The first annealing calculation was essentially identical to that reported previously ^{30, 55}, with initial random velocities at 3,500 K constant-temperature molecular dynamics run for the shorter of 800 ps or 8,000 steps, with the time step size allowed to float to maintain constant energy. Subsequently, simulated annealing calculations at reduced temperatures in steps of 25 K to 100 K were carried out for the shorter of 0.4 ps or 200 steps. Force constants for distance restraints were ramped from 10 to 50 kcal/mol•Å². Dihedral angle restraints were disabled for high-temperature dynamics at 3,500 K and subsequently applied with a force constant of 200 kcal/mol•rad². The force constant for the radius of gyration was geometrically scaled from 0.002 to 1, and a hydrogen bond term, HBPot, was used to improve hydrogen bond geometries⁵⁷. After simulated annealing, structures were minimized using a Powell energy minimization scheme.

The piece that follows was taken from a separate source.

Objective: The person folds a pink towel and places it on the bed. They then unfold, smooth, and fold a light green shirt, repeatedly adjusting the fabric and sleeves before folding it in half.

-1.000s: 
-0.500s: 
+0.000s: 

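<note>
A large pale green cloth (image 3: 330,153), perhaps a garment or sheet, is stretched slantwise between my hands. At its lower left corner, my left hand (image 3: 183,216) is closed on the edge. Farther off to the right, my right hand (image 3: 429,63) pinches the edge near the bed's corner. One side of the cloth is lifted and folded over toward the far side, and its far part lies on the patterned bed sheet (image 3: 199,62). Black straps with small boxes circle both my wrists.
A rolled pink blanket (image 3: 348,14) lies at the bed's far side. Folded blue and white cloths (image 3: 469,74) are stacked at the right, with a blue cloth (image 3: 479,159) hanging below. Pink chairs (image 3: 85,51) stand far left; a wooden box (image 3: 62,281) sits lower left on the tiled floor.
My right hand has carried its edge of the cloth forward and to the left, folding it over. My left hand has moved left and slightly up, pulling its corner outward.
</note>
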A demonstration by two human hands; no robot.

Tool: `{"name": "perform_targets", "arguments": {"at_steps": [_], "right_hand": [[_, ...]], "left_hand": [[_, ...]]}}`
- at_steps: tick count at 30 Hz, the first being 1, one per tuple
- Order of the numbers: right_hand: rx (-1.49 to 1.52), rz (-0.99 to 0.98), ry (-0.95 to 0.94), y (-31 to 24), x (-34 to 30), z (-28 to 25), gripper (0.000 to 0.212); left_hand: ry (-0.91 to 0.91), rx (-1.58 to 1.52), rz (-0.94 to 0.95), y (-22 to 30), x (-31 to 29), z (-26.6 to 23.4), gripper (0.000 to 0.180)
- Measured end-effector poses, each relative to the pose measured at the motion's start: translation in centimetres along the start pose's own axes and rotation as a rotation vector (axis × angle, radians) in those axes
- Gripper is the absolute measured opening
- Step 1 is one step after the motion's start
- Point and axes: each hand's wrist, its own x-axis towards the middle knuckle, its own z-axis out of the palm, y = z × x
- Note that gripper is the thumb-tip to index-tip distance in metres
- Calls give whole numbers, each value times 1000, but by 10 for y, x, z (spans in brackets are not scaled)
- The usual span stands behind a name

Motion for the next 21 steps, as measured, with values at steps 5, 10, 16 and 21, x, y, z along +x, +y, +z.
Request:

For the second schedule performed in implicit solvent, all parameters were set as in the example EEFx of Xplor-NIH. Annealing was performed at 3,500 K for 15 ps or 15,000 steps, whichever was completed 
 first. The starting time step was 1 fs and was self-adjusted in subsequent steps to ensure conservation of energy. Random initial velocities were assigned about a Maxwell distribution at the starting temperature of 3,500 K. Subsequently the temperatures were reduced to 25 K in steps of 12.5 K. At each temperature, 0.4 ps dynamics were run with an initial time step 1 fs. Force constants for distance restraints were ramped from 2 to 30 kcal/mol•Å². The dihedral restraint force constants were set to 10 kcal/mol•rad² for high-temperature dynamics at 3,000 K and 200 kcal/mol•rad² during cooling. After the EEFx module, structures were minimized using a Powell energy minimization scheme.

Structure analysis and visualization

Atomic r.m.s.d. values were calculated
using routines in Xplor-NIH (version 2.53)^51–53. The visualization of structural ensembles was rendered in PyMOL⁵⁸, using in-house shell/bash scripts. Secondary structure elements were classified according to STRIDE⁵⁹ and manual inspection.

DATA AVAILABILITY

The MAS NMR atomic structure coordinates and X-ray structure coordinates of SARS-CoV-2 N^NTD have been deposited in the Protein Data Bank under accession codes 7SD4 and 7UW3, respectively. MAS NMR chemical shifts of SARS-CoV-2 N^NTD has been deposited in the Biological Magnetic Resonance Data Bank under accession codes 30955.